De l’utopie du migrants aux voyages touristiques d’émerveillement

André Wilquin, Couverture avec le paquebot devant Manhattan (1935),
coupe dépliante longitudinale
du paquebot Normandie, Collection Saint- Nazaire Agglomération
Tourisme-Écomusée, 993.6.8

« Sont concentrés à bord, en pleine mer, des hiérarchies et des rapports sociaux qui préexistent à terre ». Son mérite n’est pas d’oublier l’état politique de l’époque, pris dans la houle des deux guerres mondiales et des enjeux migratoires : le flamboyant univers transatlantique est une réorientation marketing lièe à une limitatréduction des États-Unis – par l’Emergency Quota Act adopté en 1921 – pour limiter les immigrants européens sur leur sol.
La clientèle, dite « cabin class » consolide l’émergence d’une classe touristique cosmopolite séduite par une promesse de luxe et d’émerveillement. Elle remplace les voyageurs de troisième classe dont les cabines sont redessinées par Robert Mallet-Stevens en 1934…. Par le systématisme des emménagements, la conception des paquebots préfigure la rationalité qui se met en place en architecture et qui façonne désormais notre monde.

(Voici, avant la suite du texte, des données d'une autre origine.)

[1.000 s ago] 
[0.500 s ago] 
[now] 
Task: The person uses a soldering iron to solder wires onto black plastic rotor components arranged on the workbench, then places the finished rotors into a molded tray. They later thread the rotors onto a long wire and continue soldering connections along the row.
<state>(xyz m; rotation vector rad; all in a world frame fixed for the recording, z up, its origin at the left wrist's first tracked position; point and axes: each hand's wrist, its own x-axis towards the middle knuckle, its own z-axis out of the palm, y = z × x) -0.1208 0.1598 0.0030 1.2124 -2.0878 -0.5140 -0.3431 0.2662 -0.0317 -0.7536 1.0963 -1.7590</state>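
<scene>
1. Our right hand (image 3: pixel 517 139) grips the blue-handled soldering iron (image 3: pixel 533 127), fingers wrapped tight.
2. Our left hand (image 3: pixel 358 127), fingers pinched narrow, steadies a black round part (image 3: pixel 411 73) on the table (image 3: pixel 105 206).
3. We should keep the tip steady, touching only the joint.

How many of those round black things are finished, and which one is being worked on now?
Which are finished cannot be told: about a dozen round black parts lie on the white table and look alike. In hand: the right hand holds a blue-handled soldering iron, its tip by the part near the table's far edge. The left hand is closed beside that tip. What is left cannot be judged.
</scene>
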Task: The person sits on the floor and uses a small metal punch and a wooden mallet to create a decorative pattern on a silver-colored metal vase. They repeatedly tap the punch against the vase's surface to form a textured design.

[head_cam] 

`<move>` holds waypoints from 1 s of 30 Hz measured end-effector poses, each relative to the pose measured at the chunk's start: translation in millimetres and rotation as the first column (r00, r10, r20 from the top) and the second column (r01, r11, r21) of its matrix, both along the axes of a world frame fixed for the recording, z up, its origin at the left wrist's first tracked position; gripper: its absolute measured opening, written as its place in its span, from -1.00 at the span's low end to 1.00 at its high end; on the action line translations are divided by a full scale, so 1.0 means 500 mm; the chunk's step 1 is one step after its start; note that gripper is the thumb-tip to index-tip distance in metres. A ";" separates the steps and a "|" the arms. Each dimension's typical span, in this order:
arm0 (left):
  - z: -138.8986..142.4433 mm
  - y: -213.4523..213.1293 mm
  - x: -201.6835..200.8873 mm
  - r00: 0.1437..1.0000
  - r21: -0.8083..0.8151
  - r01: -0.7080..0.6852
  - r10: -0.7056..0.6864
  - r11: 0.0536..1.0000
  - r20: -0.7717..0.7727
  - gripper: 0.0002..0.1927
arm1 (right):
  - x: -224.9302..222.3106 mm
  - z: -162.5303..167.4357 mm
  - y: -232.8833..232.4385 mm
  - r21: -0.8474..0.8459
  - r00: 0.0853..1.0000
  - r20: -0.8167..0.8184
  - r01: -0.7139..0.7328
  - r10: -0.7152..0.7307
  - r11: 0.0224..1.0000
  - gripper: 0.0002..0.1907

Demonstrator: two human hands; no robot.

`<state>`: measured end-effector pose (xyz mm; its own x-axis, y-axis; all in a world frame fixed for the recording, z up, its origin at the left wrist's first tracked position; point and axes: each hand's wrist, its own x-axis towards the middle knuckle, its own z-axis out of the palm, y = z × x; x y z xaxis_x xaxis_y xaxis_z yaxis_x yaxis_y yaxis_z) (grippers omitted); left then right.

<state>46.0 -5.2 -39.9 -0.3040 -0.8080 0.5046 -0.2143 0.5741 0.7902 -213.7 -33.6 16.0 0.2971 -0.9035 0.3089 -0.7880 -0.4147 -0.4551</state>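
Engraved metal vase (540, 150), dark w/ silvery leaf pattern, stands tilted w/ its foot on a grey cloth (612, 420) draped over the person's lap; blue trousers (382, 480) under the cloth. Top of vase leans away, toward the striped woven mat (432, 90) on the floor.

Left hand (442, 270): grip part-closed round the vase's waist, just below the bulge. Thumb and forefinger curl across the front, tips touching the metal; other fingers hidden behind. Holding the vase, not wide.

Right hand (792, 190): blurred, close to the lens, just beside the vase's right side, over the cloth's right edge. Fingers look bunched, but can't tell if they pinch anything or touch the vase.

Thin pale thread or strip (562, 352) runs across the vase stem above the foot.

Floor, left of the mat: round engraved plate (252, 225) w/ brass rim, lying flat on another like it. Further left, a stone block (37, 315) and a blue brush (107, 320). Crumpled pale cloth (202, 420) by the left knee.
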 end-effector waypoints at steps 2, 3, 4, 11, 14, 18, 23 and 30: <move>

À l’aube du xxe siècle, du développement de la vitesse, de la rationalisation des villes, de la généralisation des préoccupations hygiénistes, les paquebots peuvent apparaître comme un modèle fonctionnaliste. Avec un paradoxe : ils ne revendiquent aucune avant-garde, mettant ce fonctionnalisme au service des goûts et des usages d’une clientèle qui a besoin d’être rassurée et d’oublier la mer.
Tiphaine Yvon, Transatlantiques des années 1920-1930, Modernité et paradoxe, catalogue

Olivier Olgan

Catalogue sous la direction de Sophie Lévy et Géraldine Lefebvre, coédition MBA – MuMa – Infiné ; Riche de nombreux essais passionnants, sont autant abordés les enjeux industriels , esthétiques et artistiques de l’entre-deux-guerres tiraillés entre un retour aux sources artistiques identitaires de chaque nation et plusieurs langages internationaux (dont le cubo-futurisme, le purisme-précisionnisme, l’abstraction géométrique et le surréalisme), que l’émergence du design fonctionnel et le tourisme, le catalogue illustre cette hésitation par le voyage en mer et les capitales artistiques (Paris et New York en particulier) qui deviennent moins des centres qui s’opposent que des ports qui relient.